Kyrgyzstan League
- Season: 2010
- Champions: FC Neftchi Kochkor-Ata
- Relegated: FC Ak-Zhol, Ak Altyn, Khimik, Sher
- AFC President's Cup: FC Neftchi Kochkor-Ata
- Matches: 192
- Goals: 550 (2.86 per match)
- Top goalscorer: Talaybek Djumatayev (15)

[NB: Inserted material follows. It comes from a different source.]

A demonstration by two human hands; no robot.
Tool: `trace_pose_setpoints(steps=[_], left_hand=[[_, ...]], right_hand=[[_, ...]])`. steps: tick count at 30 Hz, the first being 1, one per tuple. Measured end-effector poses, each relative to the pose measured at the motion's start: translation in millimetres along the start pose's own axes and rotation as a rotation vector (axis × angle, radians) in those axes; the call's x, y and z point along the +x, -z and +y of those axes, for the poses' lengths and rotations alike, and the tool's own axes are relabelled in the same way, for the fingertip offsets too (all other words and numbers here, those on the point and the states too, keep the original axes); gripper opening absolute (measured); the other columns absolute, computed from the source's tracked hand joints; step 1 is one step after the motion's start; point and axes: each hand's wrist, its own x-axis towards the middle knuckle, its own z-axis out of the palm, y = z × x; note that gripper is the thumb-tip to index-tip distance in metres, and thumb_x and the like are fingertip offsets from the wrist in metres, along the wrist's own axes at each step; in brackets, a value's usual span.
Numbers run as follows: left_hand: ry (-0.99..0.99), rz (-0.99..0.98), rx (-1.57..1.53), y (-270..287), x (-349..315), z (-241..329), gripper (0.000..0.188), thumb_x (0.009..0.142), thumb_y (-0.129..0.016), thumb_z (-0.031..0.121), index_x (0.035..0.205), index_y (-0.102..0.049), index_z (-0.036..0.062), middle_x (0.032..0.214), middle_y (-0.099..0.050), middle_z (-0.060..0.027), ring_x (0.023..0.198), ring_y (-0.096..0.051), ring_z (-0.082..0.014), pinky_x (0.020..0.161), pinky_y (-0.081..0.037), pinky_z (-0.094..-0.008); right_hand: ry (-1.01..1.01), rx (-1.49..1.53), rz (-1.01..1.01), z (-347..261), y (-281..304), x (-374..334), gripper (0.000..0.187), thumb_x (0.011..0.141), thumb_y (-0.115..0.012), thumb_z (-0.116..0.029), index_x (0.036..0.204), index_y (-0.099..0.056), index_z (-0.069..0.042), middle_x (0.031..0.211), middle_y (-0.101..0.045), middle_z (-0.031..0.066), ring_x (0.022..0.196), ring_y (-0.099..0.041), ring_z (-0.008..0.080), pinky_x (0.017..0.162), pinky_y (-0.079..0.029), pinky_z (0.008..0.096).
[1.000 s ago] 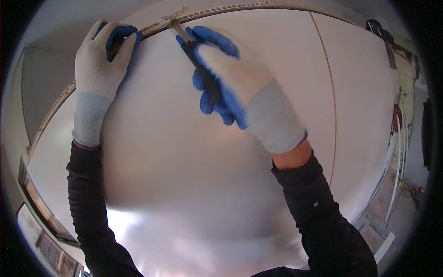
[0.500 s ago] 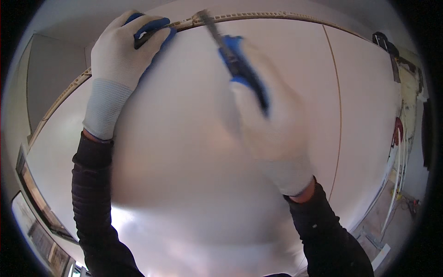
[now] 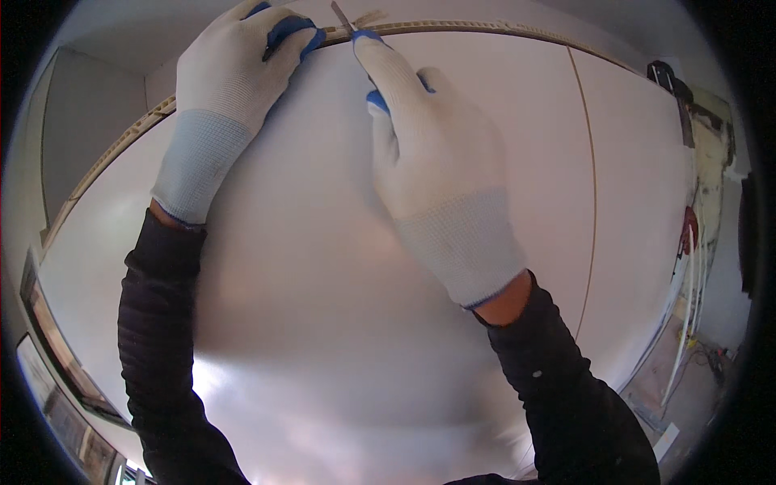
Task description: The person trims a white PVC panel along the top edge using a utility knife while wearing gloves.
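At the top of a large white panel (image 3: pixel 323 242), both my hands wear white gloves with blue palms. My left hand (image 3: pixel 242 73) is closed at the panel's upper edge, its fingers around a small dark piece that mostly hides behind the thumb. Just to its right, my right hand (image 3: pixel 436 137) grips a tool with a narrow grey blade (image 3: pixel 341 16), which sticks up past the edge. The glove hides its handle. A ribbed tan strip (image 3: pixel 453 27) runs along that edge, and a blurred tan sliver (image 3: pixel 370 18) shows beside the blade.
A thin brown seam (image 3: pixel 594 178) runs down the panel on the right. Beyond its right side are a dark object (image 3: pixel 671 77), pale rods (image 3: pixel 687 323) and cables on the floor. A grey box-like surface (image 3: pixel 89 129) stands at the upper left, and framed openings (image 3: pixel 65 347) are lower left.
My right hand has moved up and left to the panel's edge, turning so its back shows; the tool's dark handle is now hidden. My left hand has shifted slightly right and up.
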Motion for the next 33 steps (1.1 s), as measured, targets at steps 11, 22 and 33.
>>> trace_pose_setpoints(steps=[11, 22, 33], left_hand=[[0.011, 0.012, 0.115, -1, -2, -2, 0.028, 0.099, -0.067, 0.033, 0.115, -0.075, 0.0116, 0.114, -0.072, -0.0123, 0.097, -0.073, -0.0329, 0.087, -0.058, -0.0413], [0.025, -0.049, 0.057, 10, 3, 12, 0.027, 0.1, -0.063, 0.032, 0.12, -0.073, 0.015, 0.108, -0.071, -0.0088, 0.099, -0.07, -0.0316, 0.088, -0.056, -0.0413], [0.038, -0.209, -0.109, 32, 37, 22, 0.04, 0.104, -0.06, 0.033, 0.123, -0.069, -0.0019, 0.115, -0.073, -0.0196, 0.105, -0.071, -0.0295, 0.099, -0.053, -0.0357]], right_hand=[[-0.02, -0.059, -0.092, -12, 13, 1, 0.046, 0.091, -0.067, -0.004, 0.136, -0.062, -0.011, 0.093, -0.066, 0.0174, 0.083, -0.067, 0.0377, 0.072, -0.053, 0.0448], [-0.14, 0.541, 0.011, 21, -3, 7, 0.042, 0.099, -0.058, -0.012, 0.141, -0.056, -0.006, 0.089, -0.064, 0.0207, 0.076, -0.067, 0.0357, 0.065, -0.054, 0.0427], [-0.781, 1.424, -0.075, 24, 45, -19, 0.056, 0.107, -0.055, -0.025, 0.158, -0.036, -0.012, 0.091, -0.059, 0.0019, 0.067, -0.056, 0.006, 0.05, -0.046, 0.0212]])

= 2010 Kyrgyzstan League =

The 2010 Kyrgyzstan League was the 19th season since the establishment of the Kyrgyzstan League. The season began on March 27 and ended in November 2010.

==Clubs==

The following nine clubs were to play in Kyrgyzstan League during the 2010 season. Only 5 clubs played in the previous season.

- Abdysh-Ata (Kant)
- FC Ak-Zhol (Aravan) ^{1}
- FC Alay (Osh) ^{2}
- Alga (Bishkek)
- Dordoi-Dynamo (Naryn)
- FC Khimik Kara-Balta (Kara-Balta)
- FC Neftchi Kochkor-Ata (Kochkor-Ata)
- Sher-Ak-Dan (Bishkek)
- Zhashtyk Ak Altyn Kara-Suu (Kara-Suu) ^{1}

^{1} Withdrew after political developments in April.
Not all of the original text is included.